[EXERCISE AIM]
In the entries that follow, the first line to write out is the one containing "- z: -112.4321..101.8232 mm", and the last is the one containing "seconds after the". Reproduce that stretch exactly, with nothing before or after it.

SUPPLIED MATERIAL section start

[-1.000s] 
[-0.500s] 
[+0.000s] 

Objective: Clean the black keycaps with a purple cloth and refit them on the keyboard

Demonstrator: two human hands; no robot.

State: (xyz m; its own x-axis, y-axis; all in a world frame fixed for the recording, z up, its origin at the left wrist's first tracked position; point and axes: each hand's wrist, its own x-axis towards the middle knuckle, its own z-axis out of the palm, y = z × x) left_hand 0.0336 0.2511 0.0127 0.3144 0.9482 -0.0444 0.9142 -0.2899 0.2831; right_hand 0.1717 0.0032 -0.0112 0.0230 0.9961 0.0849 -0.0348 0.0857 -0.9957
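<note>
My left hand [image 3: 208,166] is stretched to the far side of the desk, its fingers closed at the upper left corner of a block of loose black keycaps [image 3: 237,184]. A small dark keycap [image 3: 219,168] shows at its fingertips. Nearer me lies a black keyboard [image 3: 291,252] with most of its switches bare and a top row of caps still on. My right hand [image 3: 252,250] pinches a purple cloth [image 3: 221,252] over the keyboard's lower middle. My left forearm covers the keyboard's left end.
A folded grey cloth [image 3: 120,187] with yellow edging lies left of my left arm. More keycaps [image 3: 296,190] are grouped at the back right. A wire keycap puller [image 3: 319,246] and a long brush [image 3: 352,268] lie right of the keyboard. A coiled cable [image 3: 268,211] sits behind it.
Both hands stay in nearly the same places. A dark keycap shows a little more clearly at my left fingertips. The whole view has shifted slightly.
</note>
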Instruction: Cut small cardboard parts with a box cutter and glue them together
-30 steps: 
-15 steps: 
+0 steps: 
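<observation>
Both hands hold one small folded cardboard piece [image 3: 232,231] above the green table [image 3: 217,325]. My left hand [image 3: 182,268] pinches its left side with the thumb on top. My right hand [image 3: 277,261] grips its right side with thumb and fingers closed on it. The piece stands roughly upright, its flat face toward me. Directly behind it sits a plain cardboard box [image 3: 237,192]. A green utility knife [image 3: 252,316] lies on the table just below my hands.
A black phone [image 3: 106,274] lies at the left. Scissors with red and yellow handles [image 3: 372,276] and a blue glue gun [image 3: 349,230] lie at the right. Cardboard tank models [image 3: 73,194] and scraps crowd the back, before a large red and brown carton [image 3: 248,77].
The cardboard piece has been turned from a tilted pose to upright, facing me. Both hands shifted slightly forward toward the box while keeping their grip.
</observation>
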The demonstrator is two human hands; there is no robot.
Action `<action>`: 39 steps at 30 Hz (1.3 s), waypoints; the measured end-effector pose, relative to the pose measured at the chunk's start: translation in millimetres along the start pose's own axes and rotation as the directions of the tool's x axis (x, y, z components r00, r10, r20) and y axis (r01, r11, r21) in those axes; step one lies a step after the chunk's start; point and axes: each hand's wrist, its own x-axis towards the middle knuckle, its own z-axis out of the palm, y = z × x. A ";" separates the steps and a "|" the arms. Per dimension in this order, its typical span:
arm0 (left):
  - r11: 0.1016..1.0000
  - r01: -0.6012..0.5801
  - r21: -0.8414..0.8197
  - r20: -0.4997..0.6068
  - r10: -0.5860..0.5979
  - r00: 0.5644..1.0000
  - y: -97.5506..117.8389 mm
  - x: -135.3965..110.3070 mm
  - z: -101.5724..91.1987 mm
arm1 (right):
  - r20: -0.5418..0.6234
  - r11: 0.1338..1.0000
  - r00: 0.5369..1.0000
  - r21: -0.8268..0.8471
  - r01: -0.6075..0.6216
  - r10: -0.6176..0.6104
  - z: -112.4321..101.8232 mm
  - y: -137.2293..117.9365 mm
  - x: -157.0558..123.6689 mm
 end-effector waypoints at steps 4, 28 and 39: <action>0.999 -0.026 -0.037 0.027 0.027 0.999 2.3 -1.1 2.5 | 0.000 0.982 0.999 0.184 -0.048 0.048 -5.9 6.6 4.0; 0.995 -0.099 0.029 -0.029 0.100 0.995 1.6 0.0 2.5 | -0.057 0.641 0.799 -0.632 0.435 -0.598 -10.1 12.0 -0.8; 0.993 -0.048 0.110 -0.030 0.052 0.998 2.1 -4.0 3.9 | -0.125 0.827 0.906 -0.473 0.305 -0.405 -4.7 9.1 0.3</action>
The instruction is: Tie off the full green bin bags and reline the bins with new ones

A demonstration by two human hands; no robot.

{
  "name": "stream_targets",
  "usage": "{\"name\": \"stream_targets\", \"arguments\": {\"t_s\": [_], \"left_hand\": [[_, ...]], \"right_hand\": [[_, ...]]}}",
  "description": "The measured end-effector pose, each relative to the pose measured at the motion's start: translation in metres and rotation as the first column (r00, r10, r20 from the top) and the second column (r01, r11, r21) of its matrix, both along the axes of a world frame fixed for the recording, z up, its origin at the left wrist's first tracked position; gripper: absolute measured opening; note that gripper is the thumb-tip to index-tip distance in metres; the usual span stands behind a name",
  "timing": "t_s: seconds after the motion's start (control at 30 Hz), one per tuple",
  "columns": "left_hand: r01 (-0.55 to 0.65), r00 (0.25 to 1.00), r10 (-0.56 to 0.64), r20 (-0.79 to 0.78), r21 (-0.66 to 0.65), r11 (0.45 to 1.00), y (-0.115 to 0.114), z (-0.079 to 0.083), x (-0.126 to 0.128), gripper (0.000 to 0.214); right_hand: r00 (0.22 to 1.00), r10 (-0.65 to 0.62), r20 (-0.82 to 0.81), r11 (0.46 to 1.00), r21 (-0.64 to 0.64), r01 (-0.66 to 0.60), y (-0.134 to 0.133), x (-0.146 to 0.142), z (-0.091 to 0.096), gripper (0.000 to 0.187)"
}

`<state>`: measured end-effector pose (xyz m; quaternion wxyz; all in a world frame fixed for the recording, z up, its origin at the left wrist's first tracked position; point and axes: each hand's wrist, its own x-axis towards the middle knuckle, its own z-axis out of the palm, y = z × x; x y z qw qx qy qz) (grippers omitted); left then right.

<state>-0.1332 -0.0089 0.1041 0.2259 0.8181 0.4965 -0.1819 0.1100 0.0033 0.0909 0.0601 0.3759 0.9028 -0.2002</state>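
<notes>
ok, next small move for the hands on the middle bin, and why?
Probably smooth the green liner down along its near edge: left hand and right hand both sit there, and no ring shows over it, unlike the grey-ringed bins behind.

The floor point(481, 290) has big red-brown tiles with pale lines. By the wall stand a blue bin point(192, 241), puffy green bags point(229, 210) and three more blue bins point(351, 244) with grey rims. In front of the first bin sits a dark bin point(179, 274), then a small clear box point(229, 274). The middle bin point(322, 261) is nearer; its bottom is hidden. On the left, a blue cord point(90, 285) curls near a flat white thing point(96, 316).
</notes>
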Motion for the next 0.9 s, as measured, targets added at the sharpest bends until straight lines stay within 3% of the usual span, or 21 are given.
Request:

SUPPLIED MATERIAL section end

[REPLY]
  - z: -112.4321..101.8232 mm
  - y: -137.2293..117.9365 mm
  - x: -157.0558..123.6689 mm
 end-effector waypoints at steps 4, 28 and 39: <action>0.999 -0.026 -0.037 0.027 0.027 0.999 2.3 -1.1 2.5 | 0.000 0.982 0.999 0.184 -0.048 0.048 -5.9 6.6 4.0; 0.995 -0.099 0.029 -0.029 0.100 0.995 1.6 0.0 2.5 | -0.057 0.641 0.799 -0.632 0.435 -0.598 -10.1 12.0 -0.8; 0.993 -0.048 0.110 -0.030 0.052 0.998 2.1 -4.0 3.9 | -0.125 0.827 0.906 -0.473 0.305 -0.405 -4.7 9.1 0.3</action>
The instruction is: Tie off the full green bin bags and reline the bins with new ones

A demonstration by two human hands; no robot.

{
  "name": "stream_targets",
  "usage": "{\"name\": \"stream_targets\", \"arguments\": {\"t_s\": [_], \"left_hand\": [[_, ...]], \"right_hand\": [[_, ...]]}}",
  "description": "The measured end-effector pose, each relative to the pose measured at the motion's start: translation in metres and rotation as the first column (r00, r10, r20 from the top) and the second column (r01, r11, r21) of its matrix, both along the axes of a world frame fixed for the recording, z up, its origin at the left wrist's first tracked position; gripper: absolute measured opening; note that gripper is the thumb-tip to index-tip distance in metres; the usual span stands behind a name",
  "timing": "t_s: seconds after the motion's start (control at 30 Hz), one per tuple",

With that, the exercise is finished.